Monday, August 11, 2008

On Shipping Flamingoes

I have timidly begun my African romance, exercising both the exuberance of learning all I can about my new lover, as well as averting my eyes from the traits that are less appealing.

This plaintive vignette from Isak Dinesen's Out of Africa illustrates one of the paradoxes of human nature (also blatantly manifested in the expressions of civilization one sees on the African continent): we are gifted at recognizing beauty when we strike upon it, but equally as clumsy in knowing how to cherish and tend it so that it can thrive and remain to please us -- and we fail to see our response as part of the connection. It's how we are with the good gifts in our lives -- both in our relationships with humans and the world around us.

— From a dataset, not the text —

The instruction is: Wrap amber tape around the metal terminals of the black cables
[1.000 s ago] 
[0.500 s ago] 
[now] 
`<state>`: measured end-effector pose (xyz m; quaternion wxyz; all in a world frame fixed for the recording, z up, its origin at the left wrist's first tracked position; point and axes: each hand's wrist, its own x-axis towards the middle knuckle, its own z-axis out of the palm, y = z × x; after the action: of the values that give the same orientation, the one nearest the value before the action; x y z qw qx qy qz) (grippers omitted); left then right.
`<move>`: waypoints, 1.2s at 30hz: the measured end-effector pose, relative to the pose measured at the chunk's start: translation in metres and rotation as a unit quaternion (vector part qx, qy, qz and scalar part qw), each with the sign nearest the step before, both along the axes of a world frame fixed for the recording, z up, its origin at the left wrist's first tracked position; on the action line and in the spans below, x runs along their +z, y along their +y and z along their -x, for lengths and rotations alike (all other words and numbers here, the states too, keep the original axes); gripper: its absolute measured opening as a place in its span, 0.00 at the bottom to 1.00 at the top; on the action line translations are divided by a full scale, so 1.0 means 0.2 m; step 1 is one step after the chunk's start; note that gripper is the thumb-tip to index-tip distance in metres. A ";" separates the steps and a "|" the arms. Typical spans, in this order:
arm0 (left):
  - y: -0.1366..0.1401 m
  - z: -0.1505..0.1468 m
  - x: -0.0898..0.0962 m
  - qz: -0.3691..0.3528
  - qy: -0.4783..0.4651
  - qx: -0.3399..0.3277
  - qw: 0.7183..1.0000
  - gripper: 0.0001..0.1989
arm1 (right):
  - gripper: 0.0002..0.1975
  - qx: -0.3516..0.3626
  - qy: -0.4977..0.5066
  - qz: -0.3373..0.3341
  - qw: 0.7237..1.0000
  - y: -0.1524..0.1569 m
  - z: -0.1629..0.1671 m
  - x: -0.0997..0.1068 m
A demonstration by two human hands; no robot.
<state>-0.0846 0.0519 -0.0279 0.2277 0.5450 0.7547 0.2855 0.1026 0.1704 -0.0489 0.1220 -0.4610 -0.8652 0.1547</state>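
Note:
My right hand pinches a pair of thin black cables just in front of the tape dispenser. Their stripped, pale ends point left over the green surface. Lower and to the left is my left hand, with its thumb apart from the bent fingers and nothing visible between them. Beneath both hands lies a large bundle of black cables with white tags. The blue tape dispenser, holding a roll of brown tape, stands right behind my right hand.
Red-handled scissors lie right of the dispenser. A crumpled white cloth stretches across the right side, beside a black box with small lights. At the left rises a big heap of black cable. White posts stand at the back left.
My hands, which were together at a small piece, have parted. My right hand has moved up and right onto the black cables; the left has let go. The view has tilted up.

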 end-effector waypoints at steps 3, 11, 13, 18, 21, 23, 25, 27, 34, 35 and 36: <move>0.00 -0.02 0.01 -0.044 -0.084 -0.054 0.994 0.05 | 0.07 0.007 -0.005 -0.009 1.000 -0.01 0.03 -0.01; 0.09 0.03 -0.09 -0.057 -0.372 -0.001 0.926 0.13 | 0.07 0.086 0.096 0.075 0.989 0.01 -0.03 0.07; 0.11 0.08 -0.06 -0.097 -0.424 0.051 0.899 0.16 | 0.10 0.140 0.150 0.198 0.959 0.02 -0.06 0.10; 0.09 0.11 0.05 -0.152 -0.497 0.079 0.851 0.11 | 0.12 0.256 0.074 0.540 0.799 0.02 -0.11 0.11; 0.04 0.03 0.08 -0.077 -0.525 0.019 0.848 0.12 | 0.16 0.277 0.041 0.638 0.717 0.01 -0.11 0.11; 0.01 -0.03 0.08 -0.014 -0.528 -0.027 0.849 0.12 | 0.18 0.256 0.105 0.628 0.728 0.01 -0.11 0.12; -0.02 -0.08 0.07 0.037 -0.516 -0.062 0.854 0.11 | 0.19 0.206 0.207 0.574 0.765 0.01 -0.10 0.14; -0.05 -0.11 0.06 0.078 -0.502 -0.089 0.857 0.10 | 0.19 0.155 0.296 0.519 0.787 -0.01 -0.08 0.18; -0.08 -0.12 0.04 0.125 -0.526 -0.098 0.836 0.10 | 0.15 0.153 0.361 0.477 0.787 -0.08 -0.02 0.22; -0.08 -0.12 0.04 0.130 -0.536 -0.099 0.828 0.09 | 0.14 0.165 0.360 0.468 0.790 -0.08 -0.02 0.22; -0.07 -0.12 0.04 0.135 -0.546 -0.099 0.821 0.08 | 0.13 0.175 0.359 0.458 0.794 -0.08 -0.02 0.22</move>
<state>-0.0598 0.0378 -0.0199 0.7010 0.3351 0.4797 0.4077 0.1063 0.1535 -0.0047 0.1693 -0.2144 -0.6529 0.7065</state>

Like a selfish child who grasps at what she wants but squeezes too hard and then cries when the toy is broken--so often that is the pattern I follow with the good things in my life. And grabbing at what is to be esteemed with delicacy shows how afraid I am of losing what was given to me freely.

I think this little story from Dinesen's time in Africa illustrates it well:

The Flamingoes are the most delicately coloured of all the African birds, pink and red like a flying twig of an Oleander bush. They have incredibly long legs and bizarre and recherche curves of their necks and bodies, as if from some exquisite traditional prudery they were makinug all attitudes and movements in life as difficult as possible.

I once travelled from Port Said to Marseilles in a French boat that had on board a consignment of a hundred and fifty Flamingoes, which were going to the Jardin d'Acclimatation in Marseilles. They were kept in large dirty cases with canvas sides, ten in each, standing up close to one another. The keeper, who was taking the birds over, told me that he was counting on losing twenty percent of them on a trip. They were not made for that sort of life, in rough weather they lost their balance, their legs broke, and the other birds in the cage trampled on them. At night when the wind was high in the Mediterranean and the ship came down in the waves with a thump, at each wave I heard, in the dark, the Flamingoes shriek. Every morning, I saw the keeper taking out one or two dead birds, and throwing them overboard. The noble wader of the Nile, the sister of the lotus, which floats over the landscape like a stray cloud of sunset, had become a slack cluster of pink and red feathers with a pair of long, thin sticks attached to it. The dead birds floated on the water for a short time, knocking up and down in the wake of the ship before they sank.